The resulting predictor is a very simple statistical language model. It is built entirely of example language data—put in different data, get another model with new predictions. One way to see this is to let the models of our four celebrities predict each other’s tweets:
Language Model with Example Data
As expected, the model using the same author’s data usually makes the best prediction. This follows the general idea in machine learning: when the desired output is more similar to the data used to create the model (i.e., the training data), the better the results. Put simply, you are your own best language predictor.
Instead of eyeballing which model works better, we can measure the models and count the number of correctly guessed characters. The percentages below indicate how accurately each Twitter account model is at predicting an account’s next words.
Language Model with User Data
The percentages above can serve as boundaries of what is possible with this technique. Again, the more similar two Twitter accounts are, the more likely they are to correctly predict each other's tweets. Justin Timberlake and Lady Gaga are each other's best predictors. Barack Obama and Kim Kardashian, on the other hand, are each other's worst predictors.
This may not be the case for individual tweets. For example, Kim Kardashian's tweet about “working together with organizations” was predicted better by the language model of Barack Obama than her own. In other words, “you are your own best language predictor” is more of a tendency than a hard rule.
Our examples have been active Twitter accounts with thousands of tweets. But how do we solve for people with less data? Look to the language from the people around you. People who talk to each other tend to speak more alike, an idea that could be very useful in this case.
We can simulate this effect on Twitter by following @ mentions as a loose proxy for “people who talk to each other a lot.” These are the conversation participants of our four Twitter accounts that they mentioned most frequently (more than 10 times):
- @BarackObama: @VP (17 mentions)
- @jtimberlake: @ChrisStapleton (16 mentions), @AnnaKendrick47 (15 mentions), @jimmyfallon (15 mentions)
- @KimKardashian: @MakeupByMario (18 mentions), @khloekardashian (13 mentions)
- @ladygaga: @itstonybennett (30 mentions), @MarkRonson (16 mentions), @faspiras (15 mentions)
These Twitter “friends” are of course highly dependent on the way Twitter is used; whereas Lady Gaga and Justin Timberlake often address colleagues and other celebrities, Barack Obama almost exclusively uses Twitter address larger groups of people.
Let’s take a look at how these “friend” models perform.
Language Model with 'Friend' Data
In terms of accuracy, “Friend” models rank directly after the personal models in almost all cases. Part of this effect is explained by overlapping topics: the models of Justin Timberlake and Lady Gaga are probably good at predicting each other’s tweets because they are both tweeting about topics like songs, concerts and fans. Something similar is likely happening with the predictions of @VP (Vice President) for the tweets of Obama. Although Obama only mentioned @VP when it was still being used by Joe Biden, the tweets of current Vice President Mike Pence are still good predictors because of their political nature. Overlapping topics, however, are not the whole story. Research has shown that even if you look at filler words, such as “the”, “but”, “and”, “is”, etc., tweets by friends are still better predictors than tweets by random people.

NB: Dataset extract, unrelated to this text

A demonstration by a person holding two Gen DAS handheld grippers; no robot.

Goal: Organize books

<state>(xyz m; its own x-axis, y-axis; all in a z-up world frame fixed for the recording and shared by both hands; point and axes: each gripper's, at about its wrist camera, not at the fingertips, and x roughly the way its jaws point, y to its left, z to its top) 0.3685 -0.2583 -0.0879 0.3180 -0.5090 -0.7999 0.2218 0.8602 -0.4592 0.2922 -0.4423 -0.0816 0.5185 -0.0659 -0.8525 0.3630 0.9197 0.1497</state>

This technique makes it possible to make predictions of what somebody wants to say, even if we have no previous material of a particular person. This can be the case if somebody has word finding problems (aphasia) or cannot move their speech organs (because of, for example, paralysis). A word predictor can be of great help to such a person, and it can be trained with the language of the people around them, an idea known as “language transplantation”.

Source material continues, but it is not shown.